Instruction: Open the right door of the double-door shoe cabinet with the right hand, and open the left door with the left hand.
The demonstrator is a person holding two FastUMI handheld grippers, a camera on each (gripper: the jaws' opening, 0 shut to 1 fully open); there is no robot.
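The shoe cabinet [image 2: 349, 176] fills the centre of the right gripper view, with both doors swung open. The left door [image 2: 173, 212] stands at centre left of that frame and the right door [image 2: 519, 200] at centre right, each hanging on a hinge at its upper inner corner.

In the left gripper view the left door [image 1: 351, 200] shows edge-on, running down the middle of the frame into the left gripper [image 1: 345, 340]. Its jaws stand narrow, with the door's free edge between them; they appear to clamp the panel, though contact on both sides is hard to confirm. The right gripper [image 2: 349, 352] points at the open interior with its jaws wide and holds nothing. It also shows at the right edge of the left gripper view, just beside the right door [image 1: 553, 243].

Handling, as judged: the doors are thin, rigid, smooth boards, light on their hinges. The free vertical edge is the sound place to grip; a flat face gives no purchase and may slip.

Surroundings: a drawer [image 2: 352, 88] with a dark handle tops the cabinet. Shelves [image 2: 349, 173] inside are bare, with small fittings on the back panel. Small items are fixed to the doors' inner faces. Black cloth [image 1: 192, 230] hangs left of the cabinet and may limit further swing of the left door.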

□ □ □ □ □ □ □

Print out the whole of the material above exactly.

Instruction: Open the right door of the double-door shoe cabinet with the right hand, and open the left door with the left hand.
The demonstrator is a person holding two FastUMI handheld grippers, a camera on each (gripper: the jaws' opening, 0 shut to 1 fully open); there is no robot.
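The shoe cabinet [image 2: 349, 176] fills the centre of the right gripper view, with both doors swung open. The left door [image 2: 173, 212] stands at centre left of that frame and the right door [image 2: 519, 200] at centre right, each hanging on a hinge at its upper inner corner.

In the left gripper view the left door [image 1: 351, 200] shows edge-on, running down the middle of the frame into the left gripper [image 1: 345, 340]. Its jaws stand narrow, with the door's free edge between them; they appear to clamp the panel, though contact on both sides is hard to confirm. The right gripper [image 2: 349, 352] points at the open interior with its jaws wide and holds nothing. It also shows at the right edge of the left gripper view, just beside the right door [image 1: 553, 243].

Handling, as judged: the doors are thin, rigid, smooth boards, light on their hinges. The free vertical edge is the sound place to grip; a flat face gives no purchase and may slip.

Surroundings: a drawer [image 2: 352, 88] with a dark handle tops the cabinet. Shelves [image 2: 349, 173] inside are bare, with small fittings on the back panel. Small items are fixed to the doors' inner faces. Black cloth [image 1: 192, 230] hangs left of the cabinet and may limit further swing of the left door.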

What this exercise asked for has been supplied.